Les Sauvages & Compagnie Lamento

May 21, 2018

{ Danse } J'ai vu danser 5 roseaux uniques et solidaires.

 

 

De quoi on parle ?

Avant de me lancer dans l'aventure,

je suis aller voir de quoi il en retourne dans la vision de la danse de Sylvère Lamotte.

En plus que des mecs musclés à l'affiche, t'aurais dit que t'avais aqua-poney toi ?

 

 

 

 

 

 

{ Cléa la spectatrice }

 

 


Spectacle "Les sauvages"

19 décembre 2017

 

 

 

 

 

Avant le début 

{ comme une didascalie}

 

Une dame s'accoudait avec son impunité d'enfant pour parler au rang derrière. 

Cet homme barbe toute jeune balançait un court instant la tête en arrière, l'assemblée assise autour.

Beaucoup de duos, homme-homme, qui jettent des regards pour se placer, parfois qui croisent des têtes connues. Ils écarquillent et tout sourire se trouvent une place pas trop mal. La salle est remplie, rendant rares et mal placés les velours rouges. 

Les plus vieux hommes ont des allures d'écrivains discrets ou de profs qui ont arrêté les punitions collectives depuis un bail ; ils ont l'air pédagogues. Les femmes sont ridées par le bonheur qu'elles maintiennent dans leurs yeux. Pourquoi ce type de femme fortes ont souvent les yeux bleus ? Elles pétillent. 

J'ai le temps d'observer jusqu'à leurs sièges les couples élégants retardataires.
Danseurs eux aussi ?

Je m’amuse parfois à essayer de distinguer ceux qui sont venus par soutien et amour des vrais spectateurs, curieux voire novices. 

Le staff un peu neutre, aimable juste ce qu'il faut et discret, attend avec la technique le bon moment pour lancer la sauce. Trois crânes dégarnis à portée de vue. Je la guette, la fin progressive des piaillements et des discutions tapissées dans le brouhaha, pour que les gros piliers de bois sur scène s'allument. La lumière baisse d'un ton.
Que les sauvages débarquent !

 

 

 

Après le salut 

{ FOCUS SPECTACLE }

 

C’est toujours intime. On a envie d'être mordu.
La danse et les expressions figées sur leurs visages, c’était puissant, lent aussi. 
Le néon du début faisait apparaitre des corps dessinés à la perfection. 5 mi hommes mi dieux, la mythologie on y a tous pensé.

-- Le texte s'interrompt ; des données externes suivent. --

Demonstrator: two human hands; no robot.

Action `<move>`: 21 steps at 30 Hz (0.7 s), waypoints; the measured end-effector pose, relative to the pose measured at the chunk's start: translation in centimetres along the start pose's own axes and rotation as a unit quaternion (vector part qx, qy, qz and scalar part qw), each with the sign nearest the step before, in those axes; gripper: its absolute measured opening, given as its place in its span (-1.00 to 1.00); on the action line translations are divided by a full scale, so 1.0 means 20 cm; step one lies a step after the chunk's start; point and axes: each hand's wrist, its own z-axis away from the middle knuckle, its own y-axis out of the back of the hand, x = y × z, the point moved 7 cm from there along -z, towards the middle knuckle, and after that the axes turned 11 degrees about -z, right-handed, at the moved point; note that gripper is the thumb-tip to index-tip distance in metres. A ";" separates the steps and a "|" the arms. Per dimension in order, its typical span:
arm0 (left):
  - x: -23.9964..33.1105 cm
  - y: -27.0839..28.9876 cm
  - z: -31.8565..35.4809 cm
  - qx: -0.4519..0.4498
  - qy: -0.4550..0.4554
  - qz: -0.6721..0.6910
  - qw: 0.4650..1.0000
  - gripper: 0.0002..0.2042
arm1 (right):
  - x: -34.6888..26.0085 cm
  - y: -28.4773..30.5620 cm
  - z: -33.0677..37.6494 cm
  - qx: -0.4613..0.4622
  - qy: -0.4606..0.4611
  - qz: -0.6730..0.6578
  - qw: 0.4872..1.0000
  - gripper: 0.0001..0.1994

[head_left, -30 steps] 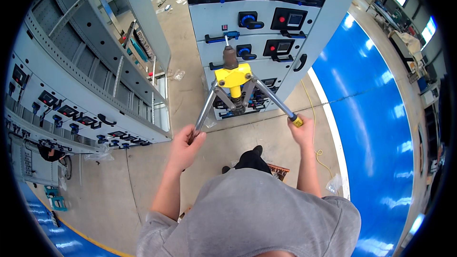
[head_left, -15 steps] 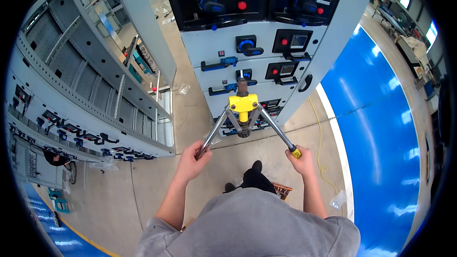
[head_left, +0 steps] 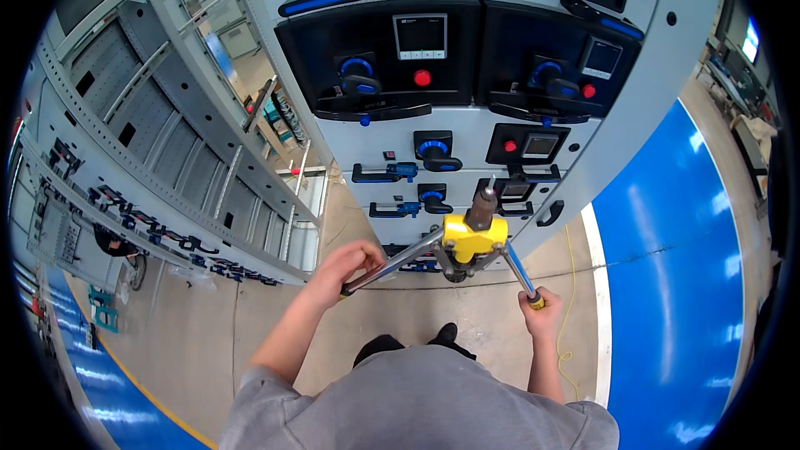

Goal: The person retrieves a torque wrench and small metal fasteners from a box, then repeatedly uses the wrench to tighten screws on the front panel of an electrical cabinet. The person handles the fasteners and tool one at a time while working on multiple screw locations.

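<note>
A two-handled lever riveter [head_left: 473, 237] with a yellow head and long metal arms is in front of me, its dark nose pointing up and away. My right hand [head_left: 542, 310] is closed round the grip of its right arm. My left hand [head_left: 346, 271] is at the end of the left arm, fingers curled loosely above the handle; the underside of this grip is hidden. The head is tilted, with a thin bright tip at the nose. Behind it stands a grey switchgear cabinet [head_left: 350, 137] with black panels, rotary switches and handles.
An open metal cabinet frame [head_left: 242, 175] with a row of drawers stands at the left. A yellow cable [head_left: 569, 317] lies on the floor at right, beside a blue floor area [head_left: 658, 258]. A person [head_left: 112, 242] is at the far left.
The riveter has risen and shifted right, its head tilting. My left fingers have loosened on the handle; the right hand has moved slightly right and down. More of the cabinet shows.
</note>
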 end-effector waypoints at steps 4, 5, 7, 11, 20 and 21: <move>0.01 0.06 -0.13 0.061 -0.012 0.021 0.998 -0.65 | 0.01 -0.02 -0.10 -0.025 -0.039 0.028 0.999 -0.63; 0.05 0.10 -0.16 0.086 -0.029 0.019 0.996 -0.68 | 0.03 -0.02 -0.11 -0.026 -0.046 0.038 0.998 -0.66; 0.19 0.23 -0.24 0.168 -0.080 -0.083 0.979 -0.75 | 0.10 -0.01 -0.10 -0.009 -0.042 0.010 0.999 -0.65; 0.66 0.41 -0.38 0.357 -0.214 -0.421 0.806 -0.83 | 0.09 -0.04 -0.07 0.034 -0.046 -0.032 0.998 -0.63; 0.81 0.42 -0.71 0.370 -0.193 -0.629 0.657 -0.66 | -0.02 -0.18 0.07 0.081 -0.078 -0.027 0.993 -0.61; 0.80 0.42 -0.73 0.366 -0.183 -0.621 0.669 -0.65 | -0.03 -0.18 0.09 0.090 -0.068 -0.029 0.993 -0.61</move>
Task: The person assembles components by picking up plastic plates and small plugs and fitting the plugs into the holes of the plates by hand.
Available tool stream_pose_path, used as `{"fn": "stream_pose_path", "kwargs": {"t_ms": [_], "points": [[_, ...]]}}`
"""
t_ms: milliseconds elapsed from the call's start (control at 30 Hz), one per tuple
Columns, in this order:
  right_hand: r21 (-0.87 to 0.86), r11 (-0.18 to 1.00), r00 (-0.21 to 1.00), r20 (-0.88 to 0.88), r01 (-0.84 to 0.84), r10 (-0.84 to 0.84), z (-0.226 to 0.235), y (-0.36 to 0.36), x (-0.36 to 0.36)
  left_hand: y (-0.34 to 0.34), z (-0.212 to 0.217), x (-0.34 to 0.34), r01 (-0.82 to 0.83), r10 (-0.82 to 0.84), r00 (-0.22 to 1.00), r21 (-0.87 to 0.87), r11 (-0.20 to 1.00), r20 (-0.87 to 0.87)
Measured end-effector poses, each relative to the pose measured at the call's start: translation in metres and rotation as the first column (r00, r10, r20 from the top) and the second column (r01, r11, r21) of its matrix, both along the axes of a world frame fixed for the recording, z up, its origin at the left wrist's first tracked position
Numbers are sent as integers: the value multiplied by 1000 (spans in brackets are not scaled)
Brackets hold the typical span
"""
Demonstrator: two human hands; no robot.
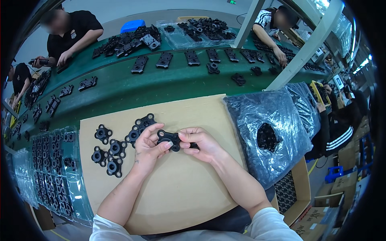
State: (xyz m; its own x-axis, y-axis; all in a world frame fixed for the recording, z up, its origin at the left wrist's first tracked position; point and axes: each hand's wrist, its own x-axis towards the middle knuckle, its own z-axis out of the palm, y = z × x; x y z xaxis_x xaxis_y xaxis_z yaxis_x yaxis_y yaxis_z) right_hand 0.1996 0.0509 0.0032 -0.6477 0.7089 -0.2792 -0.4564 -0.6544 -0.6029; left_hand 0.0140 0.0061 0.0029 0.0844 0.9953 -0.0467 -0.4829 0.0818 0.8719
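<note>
Over the cardboard sheet, my left hand [147, 152] is closed on a black plastic part with round ringed lobes [173, 141], thumb along its near side. My right hand [204, 145] pinches the right end of the same part. A small dark piece [194, 145] shows between the right fingers; whether it belongs to that part I cannot tell. Left of my hands lie several similar black lobed parts, including a topmost one [103, 133] and a lowest one [114, 166]. A few more [144, 122] sit clustered just beyond my left fingers.
Cardboard [181, 193] covers the worktop before me. Clear trays of black parts [50, 172] stand at left, a plastic bag of dark parts [249, 120] at right. Beyond, a green conveyor [161, 86] carries black plates. A grey post [301, 50] rises at right. Several co-workers sit around.
</note>
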Motion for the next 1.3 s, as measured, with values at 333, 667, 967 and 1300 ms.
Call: {"fn": "stream_pose_path", "kwargs": {"t_ms": [333, 667, 967, 1300], "points": [[-35, 952, 953, 27, 304, -303, 4, 1, -8, 1, -7, -1, -32, 31, 999, 28, 999, 42], [61, 962, 955, 115, 267, -273, 9, -5, -13, 0, 1, 0, 27, -29, 996, 30, 999, 83], [46, 965, 962, 80, 258, -261, 10, -7, -13, 0, -5, -1, 118, -120, 993, 97, 988, 11], [34, 980, 978, -76, 197, -195, -4, -6, -11, 1, -5, -1, 93, -93, 996, 45, 995, -17]]}}
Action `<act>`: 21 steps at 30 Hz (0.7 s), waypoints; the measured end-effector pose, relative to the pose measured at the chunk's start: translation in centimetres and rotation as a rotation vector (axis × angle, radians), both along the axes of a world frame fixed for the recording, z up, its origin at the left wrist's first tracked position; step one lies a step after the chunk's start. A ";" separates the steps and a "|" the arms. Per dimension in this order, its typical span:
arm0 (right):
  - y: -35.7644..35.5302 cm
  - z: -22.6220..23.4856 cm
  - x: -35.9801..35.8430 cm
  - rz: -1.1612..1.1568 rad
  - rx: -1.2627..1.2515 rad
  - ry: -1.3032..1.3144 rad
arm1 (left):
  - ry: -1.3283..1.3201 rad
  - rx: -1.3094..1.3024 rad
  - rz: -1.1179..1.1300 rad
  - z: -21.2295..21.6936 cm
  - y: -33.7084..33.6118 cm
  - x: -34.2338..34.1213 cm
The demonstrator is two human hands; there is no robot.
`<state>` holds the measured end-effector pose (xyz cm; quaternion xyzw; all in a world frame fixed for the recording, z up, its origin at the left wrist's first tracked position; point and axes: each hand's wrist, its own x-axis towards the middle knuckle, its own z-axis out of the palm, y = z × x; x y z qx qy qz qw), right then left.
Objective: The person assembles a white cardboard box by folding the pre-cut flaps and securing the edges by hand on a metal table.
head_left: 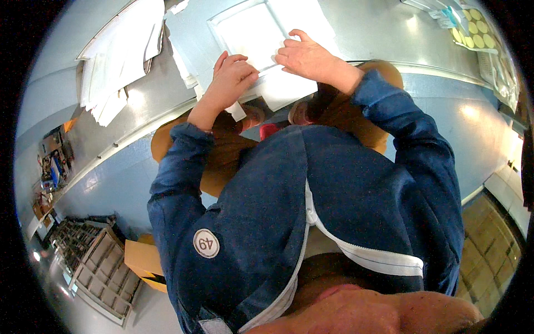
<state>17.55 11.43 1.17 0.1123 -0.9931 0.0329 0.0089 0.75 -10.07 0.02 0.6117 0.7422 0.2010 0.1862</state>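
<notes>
A shallow white cardboard box [248,36] with raised walls lies on the metal worktable in front of me. My left hand [232,79] is at its near left corner, with bent fingers on the near wall and one finger sticking up. At the near right corner, my right hand [307,57] has its fingers curled around the wall, with one finger raised. A white flap [289,89] hangs from the near side over the table edge. Fingertips are partly hidden behind the box walls.
To the left, a stack of white flat sheets [119,55] lies on the metal worktable [370,33]. A tray of round yellow pieces [474,29] sits at the far right. Behind me on the left are a brown carton [143,261] and a metal rack [100,273].
</notes>
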 end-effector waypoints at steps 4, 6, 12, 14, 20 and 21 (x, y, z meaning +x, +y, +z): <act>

Plusieurs tableaux, 5 ou 6. Le dernier étant le plus beau je trouve. À un moment, presque une pause, on sent le rythme d’un gang en mal de vivre sur les bancs d’une cité qui frappe en cadence. Avec de sacrés sourires ! Une ronde. 

Oui du bois partout. Qui tombe, en un fracas, qui ponctue des sursauts. Des portés-lâchés, beaucoup. En silence aussi, ces 5 corps sont uniques. Rares sont les solos, laissant toute la place à la force du collectif. Un fou parmi une foule passive, une fois. Ce même que l'on laisse pour mort sur un pic en bois. Ces êtres en quête de sens peut être, se malaxent et se soutiennent comme ils peuvent. J’ai senti la douleur qui emporte aussi, omniprésente presque, comme une mort vivante, entre ses tasso de bois qui forment des radeaux ou des églises quand ils n’enferment pas comme des cercueils.

Le rythme des premiers tableaux m’a gêné, j'avoue. Je restais loin d'eux. Le bourdonnement du début aussi était un peu long. Puis je m’y suis fait. Le stade de foot au ralenti était marquant, comme du subtile grotesque pas risible, plutôt fort. Puis les sons se font plus mélodieux. Je me dis que le choix d’installer le temps présent est profond, même s’il dérange. Et il peut, car il n’a pas d’artifice pour rendre vivant. C’est le temps de la vie qui passe. Pas habitués, nous autres.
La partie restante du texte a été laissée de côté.